Figure 2: Transportation modeling illustration
In this overly simplified example, we have three sources (i.e., three plants) and four sinks (i.e., four warehouses). Any of these plants can send products to any warehouse, each shipment with a different unit transportation cost. Each plant has production limits and each warehouse has demand requirements. The goal in this example is to find a solution that produces the minimum total transportation cost. This problem can also be represented as a simple matrix as shown in Figure 3 below.
Figure 3: The same transportation model represented as a matrix
This problem can be solved heuristically (using common logic) or optimally (using linear programming). Let’s look at each solution in more detail below.
5.1 Heuristic/Logical Solution
To solve this problem, we can use a common-sense logical rule to assign shipment quantities into 12 decision cells which would minimize the total transportation cost while still complying with the supply-and-demand constraints. A commonly used heuristic is called “maximizing shipment quantities for minimum unit cost options.” In execution of this heuristic, one would find the minimum unit transportation cost cell and assign the largest possible value (quantity on that cell) while complying with the supply-and-demand constraints.
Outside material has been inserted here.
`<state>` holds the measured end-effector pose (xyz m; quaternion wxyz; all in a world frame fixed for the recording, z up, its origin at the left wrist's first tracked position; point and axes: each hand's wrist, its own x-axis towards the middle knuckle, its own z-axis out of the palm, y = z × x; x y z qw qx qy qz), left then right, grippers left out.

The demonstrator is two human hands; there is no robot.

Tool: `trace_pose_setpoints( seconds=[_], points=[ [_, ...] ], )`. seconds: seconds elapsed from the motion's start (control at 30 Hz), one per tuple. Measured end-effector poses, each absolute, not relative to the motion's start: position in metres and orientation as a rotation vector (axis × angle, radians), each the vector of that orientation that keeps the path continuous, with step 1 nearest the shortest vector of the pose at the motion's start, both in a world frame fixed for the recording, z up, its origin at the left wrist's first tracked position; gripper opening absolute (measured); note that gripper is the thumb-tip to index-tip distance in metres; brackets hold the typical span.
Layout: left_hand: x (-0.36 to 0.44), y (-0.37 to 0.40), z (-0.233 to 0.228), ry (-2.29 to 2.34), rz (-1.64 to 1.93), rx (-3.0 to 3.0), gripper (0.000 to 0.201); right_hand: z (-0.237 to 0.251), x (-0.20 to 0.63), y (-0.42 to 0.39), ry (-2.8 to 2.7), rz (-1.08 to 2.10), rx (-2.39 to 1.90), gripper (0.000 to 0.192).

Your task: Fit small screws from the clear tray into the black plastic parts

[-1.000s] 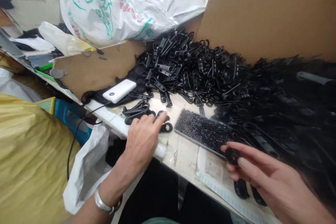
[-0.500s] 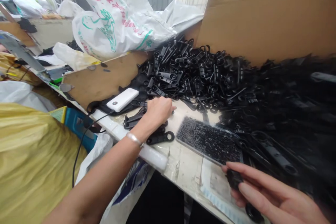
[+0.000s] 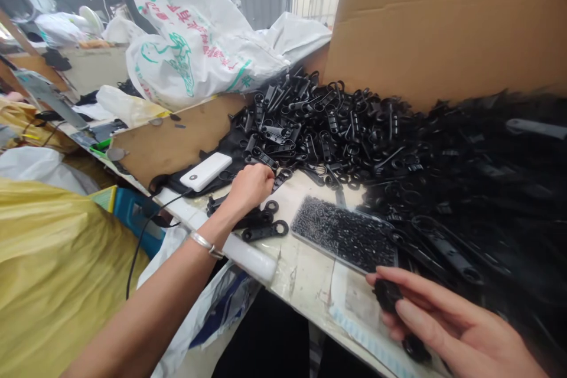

This procedure is repeated until all 12 cells are filled with zeros and some non-zero integer numbers. This would produce a good solution but not necessarily the best (i.e., the optimal) solution.
5.2 Optimal/Excel Solution
The same problem can also be solved using Excel Solver, optimally. We can accomplish this in a similar way to that which we followed while solving the product-mix problem, i.e., by formulating the problem in an Excel sheet, specifying the optimization problem parameters in the Solver dialog box, and generating the optimal solution.